Ethanol (alcohol) interacts with sensory attributes of wine and can decrease the potency of aromas as the amount of alcohol increases, according to Dr. Carolyn Ross of Washington State University.
Ethanol affects the solubility and volatility of binding properties, masking or swamping out other aromas, said Ross, WSU food science professor. Research literature also shows that ethanol enhances heat, roughness, and can be bitter, she said, adding that it interacts with major wine components like glucose, glycerol, and catechin.
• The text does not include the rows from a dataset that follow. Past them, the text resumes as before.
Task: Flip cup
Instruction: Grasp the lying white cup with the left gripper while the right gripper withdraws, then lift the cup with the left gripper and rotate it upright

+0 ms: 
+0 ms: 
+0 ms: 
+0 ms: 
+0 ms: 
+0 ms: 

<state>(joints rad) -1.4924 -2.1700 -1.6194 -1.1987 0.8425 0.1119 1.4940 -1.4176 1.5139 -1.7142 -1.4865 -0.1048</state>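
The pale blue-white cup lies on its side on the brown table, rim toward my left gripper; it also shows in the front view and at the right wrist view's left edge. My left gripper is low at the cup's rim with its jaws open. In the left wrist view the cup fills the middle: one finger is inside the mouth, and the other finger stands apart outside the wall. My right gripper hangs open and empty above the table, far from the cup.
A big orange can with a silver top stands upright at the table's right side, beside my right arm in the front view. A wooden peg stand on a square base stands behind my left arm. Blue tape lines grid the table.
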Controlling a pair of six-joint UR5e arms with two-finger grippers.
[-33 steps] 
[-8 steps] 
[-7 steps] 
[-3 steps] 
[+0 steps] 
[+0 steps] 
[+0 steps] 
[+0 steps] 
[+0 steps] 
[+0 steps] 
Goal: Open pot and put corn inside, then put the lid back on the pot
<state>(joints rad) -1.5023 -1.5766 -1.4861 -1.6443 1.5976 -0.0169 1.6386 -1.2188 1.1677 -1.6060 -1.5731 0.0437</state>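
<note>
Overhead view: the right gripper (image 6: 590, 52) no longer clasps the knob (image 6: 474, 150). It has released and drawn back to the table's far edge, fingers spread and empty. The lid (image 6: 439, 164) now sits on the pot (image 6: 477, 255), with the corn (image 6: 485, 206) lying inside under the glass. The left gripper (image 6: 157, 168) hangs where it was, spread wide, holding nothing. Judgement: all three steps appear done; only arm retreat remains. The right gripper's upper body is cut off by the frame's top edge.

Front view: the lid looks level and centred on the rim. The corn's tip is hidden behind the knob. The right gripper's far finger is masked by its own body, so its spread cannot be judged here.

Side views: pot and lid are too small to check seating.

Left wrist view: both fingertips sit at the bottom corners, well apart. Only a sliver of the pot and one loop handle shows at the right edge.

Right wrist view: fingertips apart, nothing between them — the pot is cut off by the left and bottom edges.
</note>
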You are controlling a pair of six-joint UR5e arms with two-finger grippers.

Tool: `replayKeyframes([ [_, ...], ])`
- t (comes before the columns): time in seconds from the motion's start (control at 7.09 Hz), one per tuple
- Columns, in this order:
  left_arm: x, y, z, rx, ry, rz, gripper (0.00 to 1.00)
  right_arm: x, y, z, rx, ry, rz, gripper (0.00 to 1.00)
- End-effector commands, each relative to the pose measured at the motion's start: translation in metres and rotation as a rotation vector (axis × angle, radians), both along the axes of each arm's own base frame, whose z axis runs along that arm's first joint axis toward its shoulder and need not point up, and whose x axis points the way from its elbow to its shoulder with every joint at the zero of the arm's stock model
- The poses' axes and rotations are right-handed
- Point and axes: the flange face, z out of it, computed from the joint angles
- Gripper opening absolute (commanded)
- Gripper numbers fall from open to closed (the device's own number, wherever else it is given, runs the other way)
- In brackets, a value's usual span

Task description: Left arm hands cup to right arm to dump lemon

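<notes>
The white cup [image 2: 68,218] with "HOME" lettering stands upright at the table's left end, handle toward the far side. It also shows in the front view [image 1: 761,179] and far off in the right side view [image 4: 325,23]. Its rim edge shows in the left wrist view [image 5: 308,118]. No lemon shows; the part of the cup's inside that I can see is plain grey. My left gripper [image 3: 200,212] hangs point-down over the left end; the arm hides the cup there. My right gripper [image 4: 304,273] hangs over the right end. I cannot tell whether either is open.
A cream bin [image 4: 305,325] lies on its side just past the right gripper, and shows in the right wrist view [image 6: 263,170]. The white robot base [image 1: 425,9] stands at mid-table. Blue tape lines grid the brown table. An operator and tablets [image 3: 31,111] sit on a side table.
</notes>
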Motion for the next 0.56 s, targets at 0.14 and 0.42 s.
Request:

“Ethanol affects the head space of wine so that you smell fewer compounds when you take a whiff of wine,” said Ross, manager of WSU’s sensory evaluation unit. Ross has conducted several studies on the effects of ethanol on the sensory perception of wine, using trained panelists to learn when consumers can notice changes in alcohol levels and detect sensory differences.
In her sensory studies using model and actual wines spiked with odorant compounds, she found that as alcohol concentrations increased, panelists detected a decrease in fruity, floral, and caramel aromas and an increase in sulfur aromas and flavors.
“Ethanol was the main factor influencing sensory perceptions of wine,” she said. “As ethanol increased from 8 to 16 percent, we saw an increase in sulfur notes and a decrease in the fruit and floral notes.”